Shooting survivor carries emotional burden
In 2015, Kingston resident Mary* thought she was going to die when she was caught in the middle of a crossfire between rival gunmen.
"Mi deh pon di corner wid mi sister and some other people. Mi deh pon mi phone a do something and same time one likkle boy shout out say, 'Dem a come, dem a come!' Then mi only hear 'boi, boi, boi',... dem run after wi come up di road and fire more shot. One of the time mi affi run weh go country due to how mi fraid more while," she said.
Mary told THE WEEKEND STAR that she suffers from frequent panic attacks whenever there is a flare-up of gun violence.
"Anytime mi hear dem sound deh mi get nervous bad and start have headache weh last fi hours. Weh yuh born and grow, yuh no fi fraid fi live, enuh," she said.

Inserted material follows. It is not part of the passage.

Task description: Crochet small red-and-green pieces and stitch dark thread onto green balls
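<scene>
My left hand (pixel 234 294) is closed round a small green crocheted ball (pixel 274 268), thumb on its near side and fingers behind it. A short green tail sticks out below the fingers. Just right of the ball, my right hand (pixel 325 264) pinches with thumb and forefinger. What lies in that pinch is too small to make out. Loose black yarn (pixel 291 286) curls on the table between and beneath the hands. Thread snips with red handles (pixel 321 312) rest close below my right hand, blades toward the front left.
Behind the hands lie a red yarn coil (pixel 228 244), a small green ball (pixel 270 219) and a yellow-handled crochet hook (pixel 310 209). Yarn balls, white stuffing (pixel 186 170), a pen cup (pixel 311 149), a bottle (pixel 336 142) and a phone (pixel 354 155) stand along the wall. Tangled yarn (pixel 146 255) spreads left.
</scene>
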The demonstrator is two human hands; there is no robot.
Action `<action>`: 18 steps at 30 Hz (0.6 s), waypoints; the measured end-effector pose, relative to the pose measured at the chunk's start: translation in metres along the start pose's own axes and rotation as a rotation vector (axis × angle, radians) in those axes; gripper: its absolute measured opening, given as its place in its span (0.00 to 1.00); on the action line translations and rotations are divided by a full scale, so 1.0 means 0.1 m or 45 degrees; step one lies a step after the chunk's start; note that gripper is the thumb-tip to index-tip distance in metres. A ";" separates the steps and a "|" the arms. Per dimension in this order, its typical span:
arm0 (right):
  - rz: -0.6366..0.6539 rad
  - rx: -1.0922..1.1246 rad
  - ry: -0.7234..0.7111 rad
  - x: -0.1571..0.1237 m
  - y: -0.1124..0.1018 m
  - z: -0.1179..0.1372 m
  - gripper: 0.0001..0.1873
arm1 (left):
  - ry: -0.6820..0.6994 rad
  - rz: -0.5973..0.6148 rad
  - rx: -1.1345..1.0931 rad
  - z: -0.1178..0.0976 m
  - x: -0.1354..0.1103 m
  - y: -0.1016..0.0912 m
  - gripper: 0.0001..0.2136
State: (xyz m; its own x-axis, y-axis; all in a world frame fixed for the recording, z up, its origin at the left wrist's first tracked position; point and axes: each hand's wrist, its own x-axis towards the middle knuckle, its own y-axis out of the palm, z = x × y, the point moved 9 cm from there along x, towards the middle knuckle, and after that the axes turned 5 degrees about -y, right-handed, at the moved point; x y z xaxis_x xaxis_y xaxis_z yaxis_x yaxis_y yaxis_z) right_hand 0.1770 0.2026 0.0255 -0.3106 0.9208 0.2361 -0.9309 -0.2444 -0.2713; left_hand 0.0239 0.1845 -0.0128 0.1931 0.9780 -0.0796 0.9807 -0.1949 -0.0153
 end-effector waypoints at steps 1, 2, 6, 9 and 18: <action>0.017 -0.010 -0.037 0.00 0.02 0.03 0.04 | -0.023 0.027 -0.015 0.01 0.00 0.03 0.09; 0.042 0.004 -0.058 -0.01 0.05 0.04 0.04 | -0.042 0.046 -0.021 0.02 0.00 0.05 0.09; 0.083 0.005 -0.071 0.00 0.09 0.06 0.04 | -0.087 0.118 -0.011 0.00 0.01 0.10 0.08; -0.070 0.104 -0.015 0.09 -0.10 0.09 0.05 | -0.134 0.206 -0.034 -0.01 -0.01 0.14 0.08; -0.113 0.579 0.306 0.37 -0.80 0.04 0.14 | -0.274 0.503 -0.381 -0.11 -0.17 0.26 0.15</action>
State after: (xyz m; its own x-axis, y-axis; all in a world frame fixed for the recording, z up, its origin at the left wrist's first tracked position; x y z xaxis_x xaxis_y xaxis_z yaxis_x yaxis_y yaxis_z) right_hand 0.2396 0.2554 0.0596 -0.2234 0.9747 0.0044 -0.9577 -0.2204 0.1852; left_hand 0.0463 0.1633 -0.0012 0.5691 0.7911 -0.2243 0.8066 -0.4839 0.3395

"A fuss mi a experience something like that. Even now loud sounds affect mi, and a it mek mi affi leave go country because one a mi uncle dem have a workshop inna di yard weh mi did a stay. Anytime mi hear knocking mi mind flashback pon 2015. Yuh see mi deh yah so now, no bother feel say mi feel safe cause me a look out fi any and everything."
Jamaica has been battling a deadly crime epidemic for several years. The country has one of the highest rates of murders in the world. In 2020, there were approximately 46.5 homicides per 100,000 inhabitants. Police statistics show that 28,928 persons have been murdered on the island between 2000 and 2021.
Another 111 persons have been murdered in the first 22 days of 2022. The police statistics show that there were another 67 cases of shootings in which 66 persons were injured during the period.
The statistics, however, do not take into account the impact of gun violence on persons like Mary, who was neither shot nor injured but has been severely scarred by the near-death experience.
POST-TRAUMATIC STRESS DISORDER
Christopher Charles, a professor of political and social psychology at The University of the West Indies, Mona, said that persons like her often suffer from post-traumatic stress disorder.
"They tend to have flashbacks and so when they experience similar in their environment that reminds them of the trauma, sometimes they experience emotional distress," he said.
Charles opined that violence will continue to plague our society until mental health is properly addressed.
"Think about the people now in their 40s and 50s, and 60s, who were in Jamaica and who went through the traumatic period of 1980, the election campaign from February 2 to October 30, the violence and mayhem. That generation, which is my generation, just think about how that would have impacted them. That generation has raised children. We still have the violence. Our people really need help to address these issues. The high homicide rates over the years have left families traumatised. Are they getting help? No!" he said.
Deputy Superintendent Linval Phoenix, who is in charge of operations in the Central Kingston Police Division, said that social and psychological issues are major contributing factors to crime in his area.
"What we recognised is that, over the years, the reprisals and counter reprisals have left a lot of hurt within the community. So, people are unwilling to let bygones be bygones and as a result, the cycle continues. Our aim is to try and bridge that as best as we can, by utilising external help if we have to do that," he said.